EXERCISE INSTRUCTIONS
Search each line of the data for the word "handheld"; copy every line where it is found.

DATA IN THIS EXERCISE
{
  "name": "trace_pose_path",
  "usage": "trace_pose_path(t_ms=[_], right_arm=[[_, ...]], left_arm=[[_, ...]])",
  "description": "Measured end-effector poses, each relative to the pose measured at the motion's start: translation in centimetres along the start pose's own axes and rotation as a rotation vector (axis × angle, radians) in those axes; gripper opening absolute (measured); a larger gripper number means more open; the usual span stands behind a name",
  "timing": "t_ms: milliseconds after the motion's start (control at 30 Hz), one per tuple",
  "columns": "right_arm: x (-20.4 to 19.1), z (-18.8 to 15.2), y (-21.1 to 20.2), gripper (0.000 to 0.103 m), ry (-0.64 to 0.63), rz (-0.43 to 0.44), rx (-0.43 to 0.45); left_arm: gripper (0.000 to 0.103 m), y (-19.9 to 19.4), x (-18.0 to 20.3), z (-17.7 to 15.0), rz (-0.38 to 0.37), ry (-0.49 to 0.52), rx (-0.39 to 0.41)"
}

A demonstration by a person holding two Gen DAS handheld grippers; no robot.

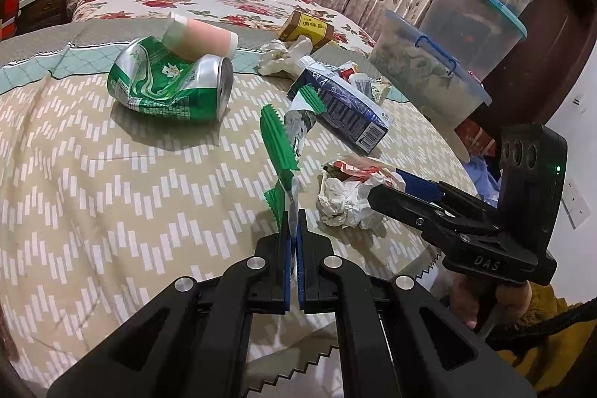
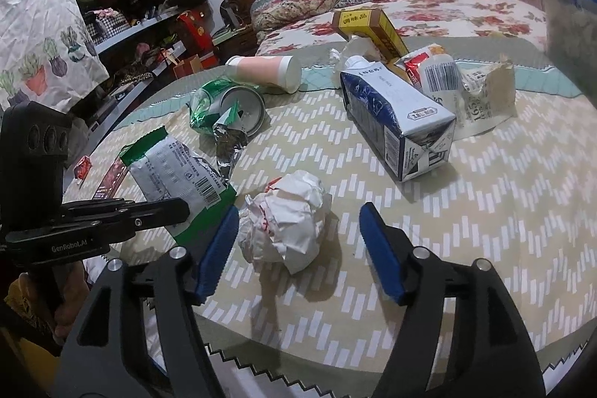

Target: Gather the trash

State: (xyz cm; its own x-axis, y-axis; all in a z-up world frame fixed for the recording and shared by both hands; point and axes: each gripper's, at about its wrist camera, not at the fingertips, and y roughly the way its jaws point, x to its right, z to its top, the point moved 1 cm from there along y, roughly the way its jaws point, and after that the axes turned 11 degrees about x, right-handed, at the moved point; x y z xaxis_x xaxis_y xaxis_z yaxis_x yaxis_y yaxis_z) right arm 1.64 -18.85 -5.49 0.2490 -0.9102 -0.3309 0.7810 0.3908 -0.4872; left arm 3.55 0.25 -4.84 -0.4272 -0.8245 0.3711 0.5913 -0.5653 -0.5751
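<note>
My left gripper is shut on a green and silver snack wrapper, which stands up from the jaws above the table; the wrapper also shows in the right wrist view. My right gripper is open, its blue pads on either side of a crumpled white paper ball, apart from it. The ball also shows in the left wrist view. A crushed green can, a pink paper cup, a blue and white carton and a yellow box lie on the patterned tablecloth.
More wrappers and tissue lie behind the carton. Stacked clear storage boxes stand at the table's right side. A bed is behind the table, shelves to the left. The table's front edge is near my right gripper.
</note>
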Motion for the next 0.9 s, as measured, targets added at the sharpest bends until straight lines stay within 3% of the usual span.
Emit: trace_pose_path(t_ms=[300, 367, 467, 667, 900], right_arm=[[-0.7, -0.3, 0.8, 0.071, -0.017, 0.02, -0.036], [-1.1, -0.6, 1.3, 0.051, -0.043, 0.026, -0.062], [-1.8, -0.8, 1.1, 0.042, -0.084, 0.024, -0.051], [-1.8, -0.3, -0.1, 0.041, -0.102, -0.023, 0.024], [-0.9, -0.4, 0.5, 0.041, -0.066, -0.025, -0.012]], left_arm=[[0.002, 0.2, 0.2, 0.0, 0.0, 0.003, -0.006], [0.002, 0.3, 0.5, 0.0, 0.001, 0.005, -0.006], [0.002, 0.3, 0.5, -0.1, 0.002, 0.007, -0.006], [0.002, 0.3, 0.5, -0.2, 0.0, 0.005, -0.006], [0.002, 0.3, 0.5, -0.2, -0.001, 0.003, -0.007]])
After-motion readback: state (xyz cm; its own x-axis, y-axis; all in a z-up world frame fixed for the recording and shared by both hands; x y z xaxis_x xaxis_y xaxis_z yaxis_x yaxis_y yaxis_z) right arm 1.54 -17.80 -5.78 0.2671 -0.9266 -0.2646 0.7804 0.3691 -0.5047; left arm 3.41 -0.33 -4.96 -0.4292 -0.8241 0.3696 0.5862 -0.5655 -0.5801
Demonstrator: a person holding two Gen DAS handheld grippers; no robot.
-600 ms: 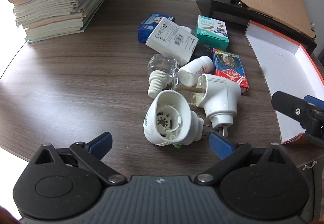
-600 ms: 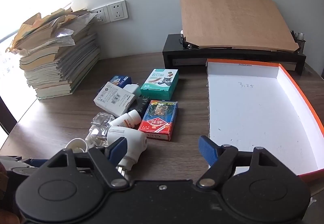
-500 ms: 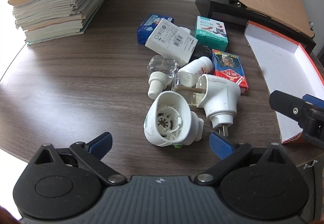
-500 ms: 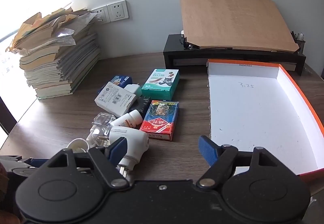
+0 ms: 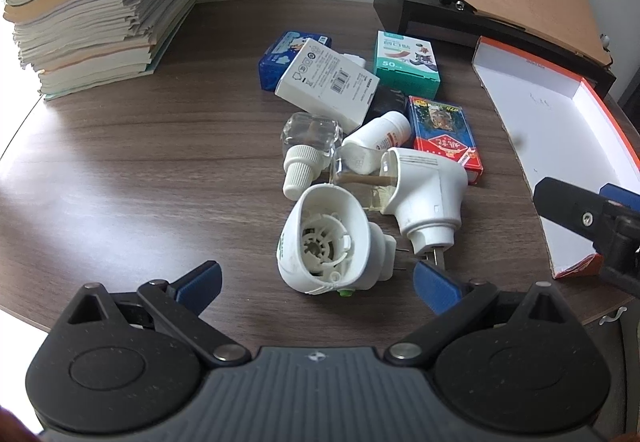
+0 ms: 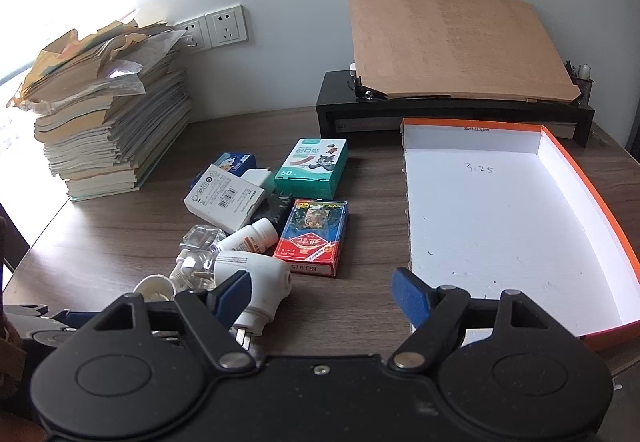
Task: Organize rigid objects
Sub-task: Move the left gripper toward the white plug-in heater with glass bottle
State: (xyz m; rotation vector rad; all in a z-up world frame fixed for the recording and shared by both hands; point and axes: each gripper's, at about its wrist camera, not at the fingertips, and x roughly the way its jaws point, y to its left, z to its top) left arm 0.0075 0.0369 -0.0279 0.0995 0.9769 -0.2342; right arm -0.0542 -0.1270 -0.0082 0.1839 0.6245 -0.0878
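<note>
A pile of small objects lies mid-table: two white plug-in devices [image 5: 328, 242] [image 5: 428, 198], a clear bottle [image 5: 308, 138], a white pill bottle [image 5: 380, 134], a red card box [image 5: 440, 130], a white box [image 5: 328, 82], a teal box [image 5: 404, 58] and a blue box [image 5: 288, 50]. My left gripper [image 5: 316, 278] is open, just in front of the nearest white device. My right gripper [image 6: 320, 294] is open and empty over the table, between the pile and the box lid [image 6: 500, 226]. It shows at the right in the left wrist view [image 5: 592, 218].
A white, orange-edged box lid [image 5: 552, 114] lies at the right. A tall stack of books [image 5: 92, 2] stands at the back left. A black stand with a brown board [image 6: 452, 46] sits against the back wall. Wall sockets [image 6: 224, 26] are behind.
My left gripper has eased slightly forward toward the nearest white device. The right gripper has barely moved. Nothing was taken hold of.
</note>
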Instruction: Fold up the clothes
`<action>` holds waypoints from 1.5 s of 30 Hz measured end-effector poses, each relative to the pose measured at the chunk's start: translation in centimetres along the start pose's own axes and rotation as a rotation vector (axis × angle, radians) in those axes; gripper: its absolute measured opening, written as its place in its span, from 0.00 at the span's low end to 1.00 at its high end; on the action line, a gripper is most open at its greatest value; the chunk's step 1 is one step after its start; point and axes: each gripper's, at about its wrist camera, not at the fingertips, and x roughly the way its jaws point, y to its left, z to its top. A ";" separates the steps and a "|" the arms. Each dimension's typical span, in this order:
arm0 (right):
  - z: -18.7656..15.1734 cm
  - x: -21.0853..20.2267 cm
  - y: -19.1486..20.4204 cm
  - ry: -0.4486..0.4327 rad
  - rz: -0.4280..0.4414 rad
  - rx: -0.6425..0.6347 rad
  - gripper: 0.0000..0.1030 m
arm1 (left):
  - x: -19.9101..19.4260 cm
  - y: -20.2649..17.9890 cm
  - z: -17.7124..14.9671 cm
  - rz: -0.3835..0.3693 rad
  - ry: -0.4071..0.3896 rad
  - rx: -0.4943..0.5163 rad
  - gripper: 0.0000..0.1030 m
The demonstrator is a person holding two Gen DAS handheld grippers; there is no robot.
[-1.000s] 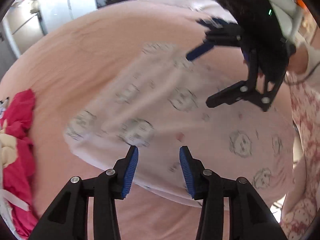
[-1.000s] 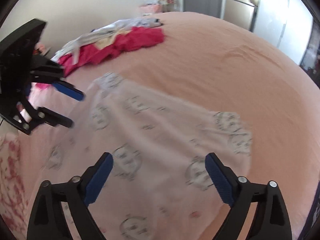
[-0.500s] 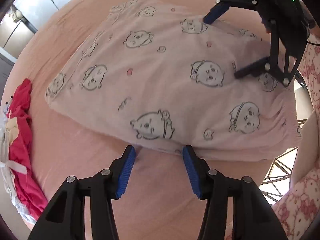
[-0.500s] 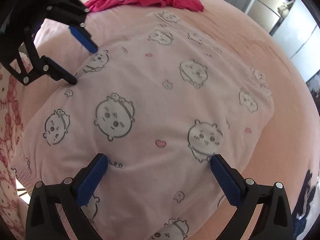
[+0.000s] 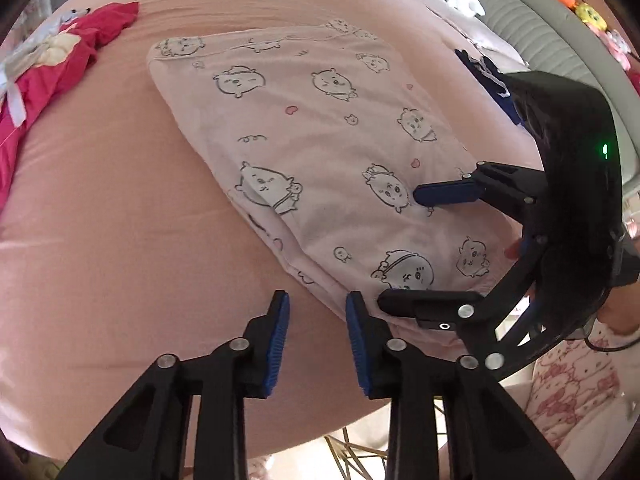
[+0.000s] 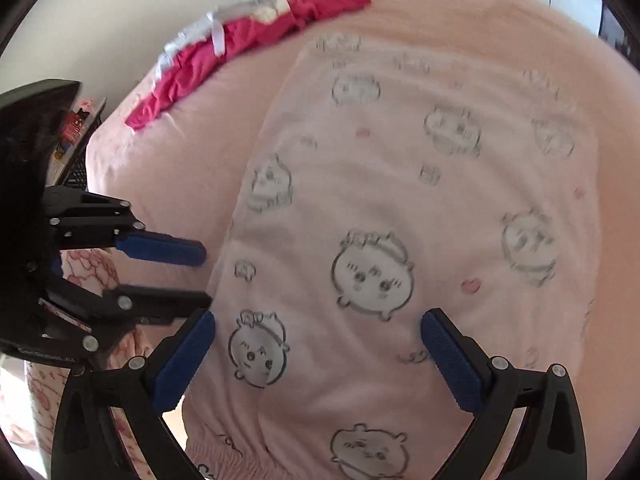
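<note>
1. I saw the pink printed garment [image 5: 328, 152] lying flat on the peach bedspread [image 5: 112, 240], its near edge by the bed's edge, with bare sheet beside it.
2. I counted one printed garment, one red clothes pile [image 6: 248, 44], two grippers.
3. Its long axis ran away from me toward the far side.
4. My left gripper [image 5: 316, 312] had just been narrowing, nothing between its pads, beside the garment's hem.
5. My right gripper [image 6: 318, 336] stood spread wide over the fabric, gripping nothing.
</note>
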 end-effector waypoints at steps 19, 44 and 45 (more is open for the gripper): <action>1.0 -2.8 0.8 -0.036 -0.004 -0.037 0.34 | -1.5 1.0 -4.1 -0.171 -0.158 -0.205 0.22; 1.9 0.0 3.2 0.003 0.005 -0.102 0.06 | -0.3 1.3 -2.2 -0.140 -0.208 -0.206 0.22; 2.0 -0.1 3.3 0.001 0.005 -0.104 0.06 | -0.2 1.4 -2.3 -0.139 -0.201 -0.208 0.21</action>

COMPLETED TASK
A demonstration by a person holding two Gen DAS handheld grippers; no robot.
Demonstrator: a person holding two Gen DAS handheld grippers; no robot.
The demonstrator is a person holding two Gen DAS handheld grippers; there is no robot.

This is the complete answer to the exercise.